La ciencia nos dice que las abejas no están diseñadas para volar. Su cuerpo es pesado, sus alas demasiado pequeñas. La aerodinámica, dicen, que no les favorece.
Pero lo bueno es que la abeja no sabe de ciencia, ni de aerodinámica. Simplemente vuela.
Y los niños, siempre los niños, vuelven a elevarse por los aires sin saber que, según nuestras historias, no deberían hacerlo. En esas categorías menores donde al parecer todavía se juega con ilusión, nuevamente nos recordaron que el fútbol no es cuestión de fe ciega, sino de precisión: colocarse, anticipar, ejecutar… y sentir; porque la emoción no está reñida con la táctica: cuando ambas se encuentran, el fútbol vuela.
Ayer ganaron un partido de los que la selección mayor no sabe ganar, porque aún no han aprendido de miedo, de resignación o de esa costumbre tan mexicana de pensar que siempre nos falta algo.
Qué bueno que, igual que la abeja que ignora la ciencia, ellos ignoran los complejos.

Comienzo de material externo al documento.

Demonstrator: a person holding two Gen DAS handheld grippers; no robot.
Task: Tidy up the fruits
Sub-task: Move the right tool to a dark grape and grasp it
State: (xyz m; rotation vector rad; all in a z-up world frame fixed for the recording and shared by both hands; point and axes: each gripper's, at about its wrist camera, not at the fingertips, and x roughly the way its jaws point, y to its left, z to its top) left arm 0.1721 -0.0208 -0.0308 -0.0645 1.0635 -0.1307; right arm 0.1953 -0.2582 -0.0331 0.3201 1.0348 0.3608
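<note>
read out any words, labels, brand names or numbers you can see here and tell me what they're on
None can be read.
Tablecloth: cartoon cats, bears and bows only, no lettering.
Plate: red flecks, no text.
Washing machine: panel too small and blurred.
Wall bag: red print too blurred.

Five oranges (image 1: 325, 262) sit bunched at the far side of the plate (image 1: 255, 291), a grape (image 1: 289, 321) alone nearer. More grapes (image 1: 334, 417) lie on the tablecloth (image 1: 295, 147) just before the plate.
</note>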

No saben de estadísticas ni de miedos heredados. Y quizá por eso, ganan.
Fue un partido redondo. Desde la portería, segura cuando fue requerida; una defensa seria, tanto por aire como por tierra, labrando minuto a minuto el cimiento de un triunfo que se fue construyendo con oficio de veterano. En la media y la delantera, el timing justo para lanzar esos latigazos llenos de calidad.
Y allí apareció Mora, el menor de todos, el distinto, el que baila en un azulejo con el balón, el que da la sensación de haber jugado mil partidos más de los que marca su acta de nacimiento. Tiene casi todo; y hoy en día lo único que no tiene es INE… ni miedo.
Con un toque cambia el partido, y así lo hizo en el primer gol, recordándonos que hay jugadas que no se entrenan, se nacen.
En el segundo gol, cuando el juego se tensaba y los chilenos embestían como tormenta sobre las rocas, apareció la calma. Fimbres puso una pausa de adulto en un juego de niños, y con sutileza clavó el segundo. No fue solo un gol al marcador: fue un gol a la moral de todo Valparaíso.
El resto vino como consecuencia natural de la inercia, de la picardía juvenil mexicana, taconazos sorpresivos, efectividad en el área, hambre de ir por más. Y así, estos chicos volvieron a hacernos sonreír, como otras generaciones de jóvenes, como cada vez que creemos que ya no hay nada nuevo bajo el sol… y ellos nos devuelven la fe en el juego. Me he emocionado más con esta selección de niños que con la mayor en los últimos años. Y estoy seguro de que no soy el único.
Un grupo que ya suma muchos minutos en primera división, y eso se nota.
¿En qué momento se rompe ese desarrollo? ¿Cómo es que nos caen generaciones talentosas? Tal vez cuando el dinero y los intereses comienzan a meter la pierna más fuerte que el rival. Pero por ahora, quedémonos con sus reacciones puras, con sus celebraciones casi infantiles y con la buena gestión del técnico.
Ayer, en Valparaíso, esa ciudad tan literaria, tan de Isabel Allende y su Hija de la fortuna, hubo un pequeño terremoto de 4.1 grados que dejo silencio en las gradas, causado por once niños mexicanos que no saben de ciencia, ni de miedo, ni de derrotas heredadas.
La ciencia sigue sin entender cómo vuelan las abejas.
Nosotros, sin entender cómo se nos caen las generaciones.
Pero ellos, sin saber de ciencia ni de derrotas heredadas, siguen volando.
Y con cada vuelo, nos recuerdan cómo era creer.